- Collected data
*-*-*
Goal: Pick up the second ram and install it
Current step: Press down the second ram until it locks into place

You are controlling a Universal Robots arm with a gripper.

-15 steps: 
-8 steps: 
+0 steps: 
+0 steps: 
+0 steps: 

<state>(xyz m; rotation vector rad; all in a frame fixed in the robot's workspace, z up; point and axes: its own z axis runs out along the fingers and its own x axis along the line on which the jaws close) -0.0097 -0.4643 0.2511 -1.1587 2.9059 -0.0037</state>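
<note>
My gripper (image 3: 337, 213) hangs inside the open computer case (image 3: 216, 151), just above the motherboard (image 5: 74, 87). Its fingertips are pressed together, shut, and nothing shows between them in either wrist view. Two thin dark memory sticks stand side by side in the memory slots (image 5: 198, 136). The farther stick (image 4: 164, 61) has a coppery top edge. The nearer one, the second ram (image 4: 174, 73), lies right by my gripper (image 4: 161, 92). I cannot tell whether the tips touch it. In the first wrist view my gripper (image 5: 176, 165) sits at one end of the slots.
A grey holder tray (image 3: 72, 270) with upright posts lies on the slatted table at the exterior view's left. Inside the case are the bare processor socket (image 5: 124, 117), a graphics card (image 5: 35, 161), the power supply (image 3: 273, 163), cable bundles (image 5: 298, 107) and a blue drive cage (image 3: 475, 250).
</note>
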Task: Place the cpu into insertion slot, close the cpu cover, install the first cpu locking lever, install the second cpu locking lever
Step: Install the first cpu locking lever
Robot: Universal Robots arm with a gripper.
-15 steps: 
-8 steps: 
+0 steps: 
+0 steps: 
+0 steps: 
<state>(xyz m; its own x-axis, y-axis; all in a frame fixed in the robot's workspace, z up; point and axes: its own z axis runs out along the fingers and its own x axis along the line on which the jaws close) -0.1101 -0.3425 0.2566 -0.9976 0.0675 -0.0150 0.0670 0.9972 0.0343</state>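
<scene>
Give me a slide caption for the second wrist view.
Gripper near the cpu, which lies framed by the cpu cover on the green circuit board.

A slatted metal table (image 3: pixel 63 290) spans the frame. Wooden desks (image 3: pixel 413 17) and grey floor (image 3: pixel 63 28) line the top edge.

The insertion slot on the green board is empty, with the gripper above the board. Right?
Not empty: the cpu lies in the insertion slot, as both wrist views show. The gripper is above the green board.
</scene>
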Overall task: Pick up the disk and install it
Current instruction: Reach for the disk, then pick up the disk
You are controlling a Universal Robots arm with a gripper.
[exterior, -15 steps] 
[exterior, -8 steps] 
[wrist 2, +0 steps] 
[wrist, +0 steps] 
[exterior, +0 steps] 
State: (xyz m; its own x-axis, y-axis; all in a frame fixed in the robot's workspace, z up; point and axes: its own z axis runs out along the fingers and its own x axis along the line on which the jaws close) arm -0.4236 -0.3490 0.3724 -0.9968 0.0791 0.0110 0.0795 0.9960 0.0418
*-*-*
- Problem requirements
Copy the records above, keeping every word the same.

- Problem solution
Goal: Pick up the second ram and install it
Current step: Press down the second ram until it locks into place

You are controlling a Universal Robots arm with a gripper.

-15 steps: 
-8 steps: 
+0 steps: 
+0 steps: 
+0 steps: 

<state>(xyz m; rotation vector rad; all in a frame fixed in the robot's workspace, z up; point and axes: its own z axis runs out along the fingers and its own x axis along the line on which the jaws close) -0.0097 -0.4643 0.2511 -1.1587 2.9059 -0.0037</state>
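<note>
My gripper (image 3: 337, 213) hangs inside the open computer case (image 3: 216, 151), just above the motherboard (image 5: 74, 87). Its fingertips are pressed together, shut, and nothing shows between them in either wrist view. Two thin dark memory sticks stand side by side in the memory slots (image 5: 198, 136). The farther stick (image 4: 164, 61) has a coppery top edge. The nearer one, the second ram (image 4: 174, 73), lies right by my gripper (image 4: 161, 92). I cannot tell whether the tips touch it. In the first wrist view my gripper (image 5: 176, 165) sits at one end of the slots.
A grey holder tray (image 3: 72, 270) with upright posts lies on the slatted table at the exterior view's left. Inside the case are the bare processor socket (image 5: 124, 117), a graphics card (image 5: 35, 161), the power supply (image 3: 273, 163), cable bundles (image 5: 298, 107) and a blue drive cage (image 3: 475, 250).
</note>
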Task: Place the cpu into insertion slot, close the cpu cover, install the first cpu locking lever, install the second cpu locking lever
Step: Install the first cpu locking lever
Robot: Universal Robots arm with a gripper.
-15 steps: 
-8 steps: 
+0 steps: 
+0 steps: 
+0 steps: 
<state>(xyz m; its own x-axis, y-axis; all in a frame fixed in the robot's workspace, z up; point and axes: its own z axis runs out along the fingers and its own x axis along the line on which the jaws close) -0.1101 -0.3425 0.2566 -0.9976 0.0675 -0.0150 0.0670 0.9972 0.0343</state>
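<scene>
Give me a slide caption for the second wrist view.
Gripper near the cpu, which lies framed by the cpu cover on the green circuit board.

A slatted metal table (image 3: pixel 63 290) spans the frame. Wooden desks (image 3: pixel 413 17) and grey floor (image 3: pixel 63 28) line the top edge.

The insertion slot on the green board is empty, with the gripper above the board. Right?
Not empty: the cpu lies in the insertion slot, as both wrist views show. The gripper is above the green board.
</scene>
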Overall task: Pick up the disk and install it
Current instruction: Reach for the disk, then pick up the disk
You are controlling a Universal Robots arm with a gripper.
[exterior, -15 steps] 
[exterior, -8 steps] 
[wrist 2, +0 steps] 
[wrist, +0 steps] 
[exterior, +0 steps] 
State: (xyz m; its own x-axis, y-axis; all in a frame fixed in the robot's workspace, z up; point and axes: its own z axis runs out along the fingers and its own x axis along the line on which the jaws close) arm -0.4236 -0.3490 0.3724 -0.9968 0.0791 0.0110 0.0795 0.9960 0.0418

No more output will be produced.